*TASK GOAL*
What you return must match the listing below character for character, minus any pictures.

- - -

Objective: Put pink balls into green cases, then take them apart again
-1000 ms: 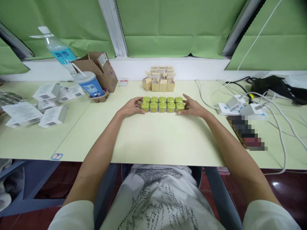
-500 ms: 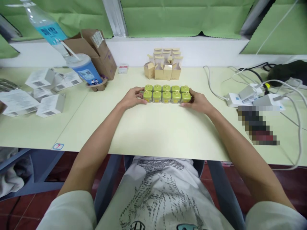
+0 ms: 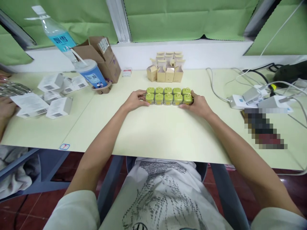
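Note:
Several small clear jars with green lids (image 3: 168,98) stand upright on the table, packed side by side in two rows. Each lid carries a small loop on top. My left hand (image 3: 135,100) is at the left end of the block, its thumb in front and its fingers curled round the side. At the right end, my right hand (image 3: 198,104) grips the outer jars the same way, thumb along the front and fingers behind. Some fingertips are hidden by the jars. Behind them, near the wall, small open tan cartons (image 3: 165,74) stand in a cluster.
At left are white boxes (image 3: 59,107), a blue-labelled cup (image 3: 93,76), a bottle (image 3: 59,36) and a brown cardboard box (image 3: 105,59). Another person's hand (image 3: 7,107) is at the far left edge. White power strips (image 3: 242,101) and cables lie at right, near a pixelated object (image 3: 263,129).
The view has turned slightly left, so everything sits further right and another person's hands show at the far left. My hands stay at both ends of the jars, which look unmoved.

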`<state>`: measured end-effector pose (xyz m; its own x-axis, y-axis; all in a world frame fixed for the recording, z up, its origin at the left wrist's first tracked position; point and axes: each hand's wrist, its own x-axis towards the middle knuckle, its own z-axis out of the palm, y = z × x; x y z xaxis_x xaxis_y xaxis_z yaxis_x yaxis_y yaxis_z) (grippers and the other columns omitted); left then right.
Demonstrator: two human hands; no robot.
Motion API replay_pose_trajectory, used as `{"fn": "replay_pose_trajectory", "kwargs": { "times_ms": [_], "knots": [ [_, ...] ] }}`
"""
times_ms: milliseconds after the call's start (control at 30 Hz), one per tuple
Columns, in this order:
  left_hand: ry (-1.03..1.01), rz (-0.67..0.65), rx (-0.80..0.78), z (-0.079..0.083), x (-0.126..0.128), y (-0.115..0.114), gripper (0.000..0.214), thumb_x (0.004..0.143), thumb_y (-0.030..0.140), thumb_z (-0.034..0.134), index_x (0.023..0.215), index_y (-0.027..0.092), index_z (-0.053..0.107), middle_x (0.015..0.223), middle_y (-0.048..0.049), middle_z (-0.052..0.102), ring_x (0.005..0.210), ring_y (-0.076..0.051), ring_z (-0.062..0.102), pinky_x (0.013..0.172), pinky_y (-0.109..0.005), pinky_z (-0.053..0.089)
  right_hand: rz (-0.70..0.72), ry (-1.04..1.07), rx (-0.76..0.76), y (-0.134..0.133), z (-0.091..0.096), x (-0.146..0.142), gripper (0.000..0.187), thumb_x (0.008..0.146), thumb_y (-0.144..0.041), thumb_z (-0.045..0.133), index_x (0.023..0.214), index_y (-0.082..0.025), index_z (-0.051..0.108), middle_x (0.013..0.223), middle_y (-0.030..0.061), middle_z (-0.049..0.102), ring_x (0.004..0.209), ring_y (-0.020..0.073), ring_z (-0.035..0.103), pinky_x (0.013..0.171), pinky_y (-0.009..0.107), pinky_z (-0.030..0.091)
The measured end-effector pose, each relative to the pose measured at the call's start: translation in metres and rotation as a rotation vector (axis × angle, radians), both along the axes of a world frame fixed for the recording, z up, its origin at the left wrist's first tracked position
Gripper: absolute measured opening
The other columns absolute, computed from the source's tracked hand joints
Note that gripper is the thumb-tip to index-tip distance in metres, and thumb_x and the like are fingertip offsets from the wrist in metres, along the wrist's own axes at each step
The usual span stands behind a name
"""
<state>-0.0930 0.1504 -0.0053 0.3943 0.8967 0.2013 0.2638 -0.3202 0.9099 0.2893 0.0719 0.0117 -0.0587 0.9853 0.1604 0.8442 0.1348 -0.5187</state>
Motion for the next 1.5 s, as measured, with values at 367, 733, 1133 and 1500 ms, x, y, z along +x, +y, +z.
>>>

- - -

*RESULT*
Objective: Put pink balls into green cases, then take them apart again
-1000 ms: 
-500 ms: 
+0 ms: 
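Note:
Several small clear jars with green lids (image 3: 168,98) stand upright on the table, packed side by side in two rows. Each lid carries a small loop on top. My left hand (image 3: 135,100) is at the left end of the block, its thumb in front and its fingers curled round the side. At the right end, my right hand (image 3: 198,104) grips the outer jars the same way, thumb along the front and fingers behind. Some fingertips are hidden by the jars. Behind them, near the wall, small open tan cartons (image 3: 165,74) stand in a cluster.
At left are white boxes (image 3: 59,107), a blue-labelled cup (image 3: 93,76), a bottle (image 3: 59,36) and a brown cardboard box (image 3: 105,59). Another person's hand (image 3: 7,107) is at the far left edge. White power strips (image 3: 242,101) and cables lie at right, near a pixelated object (image 3: 263,129).
The view has turned slightly left, so everything sits further right and another person's hands show at the far left. My hands stay at both ends of the jars, which look unmoved.
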
`<state>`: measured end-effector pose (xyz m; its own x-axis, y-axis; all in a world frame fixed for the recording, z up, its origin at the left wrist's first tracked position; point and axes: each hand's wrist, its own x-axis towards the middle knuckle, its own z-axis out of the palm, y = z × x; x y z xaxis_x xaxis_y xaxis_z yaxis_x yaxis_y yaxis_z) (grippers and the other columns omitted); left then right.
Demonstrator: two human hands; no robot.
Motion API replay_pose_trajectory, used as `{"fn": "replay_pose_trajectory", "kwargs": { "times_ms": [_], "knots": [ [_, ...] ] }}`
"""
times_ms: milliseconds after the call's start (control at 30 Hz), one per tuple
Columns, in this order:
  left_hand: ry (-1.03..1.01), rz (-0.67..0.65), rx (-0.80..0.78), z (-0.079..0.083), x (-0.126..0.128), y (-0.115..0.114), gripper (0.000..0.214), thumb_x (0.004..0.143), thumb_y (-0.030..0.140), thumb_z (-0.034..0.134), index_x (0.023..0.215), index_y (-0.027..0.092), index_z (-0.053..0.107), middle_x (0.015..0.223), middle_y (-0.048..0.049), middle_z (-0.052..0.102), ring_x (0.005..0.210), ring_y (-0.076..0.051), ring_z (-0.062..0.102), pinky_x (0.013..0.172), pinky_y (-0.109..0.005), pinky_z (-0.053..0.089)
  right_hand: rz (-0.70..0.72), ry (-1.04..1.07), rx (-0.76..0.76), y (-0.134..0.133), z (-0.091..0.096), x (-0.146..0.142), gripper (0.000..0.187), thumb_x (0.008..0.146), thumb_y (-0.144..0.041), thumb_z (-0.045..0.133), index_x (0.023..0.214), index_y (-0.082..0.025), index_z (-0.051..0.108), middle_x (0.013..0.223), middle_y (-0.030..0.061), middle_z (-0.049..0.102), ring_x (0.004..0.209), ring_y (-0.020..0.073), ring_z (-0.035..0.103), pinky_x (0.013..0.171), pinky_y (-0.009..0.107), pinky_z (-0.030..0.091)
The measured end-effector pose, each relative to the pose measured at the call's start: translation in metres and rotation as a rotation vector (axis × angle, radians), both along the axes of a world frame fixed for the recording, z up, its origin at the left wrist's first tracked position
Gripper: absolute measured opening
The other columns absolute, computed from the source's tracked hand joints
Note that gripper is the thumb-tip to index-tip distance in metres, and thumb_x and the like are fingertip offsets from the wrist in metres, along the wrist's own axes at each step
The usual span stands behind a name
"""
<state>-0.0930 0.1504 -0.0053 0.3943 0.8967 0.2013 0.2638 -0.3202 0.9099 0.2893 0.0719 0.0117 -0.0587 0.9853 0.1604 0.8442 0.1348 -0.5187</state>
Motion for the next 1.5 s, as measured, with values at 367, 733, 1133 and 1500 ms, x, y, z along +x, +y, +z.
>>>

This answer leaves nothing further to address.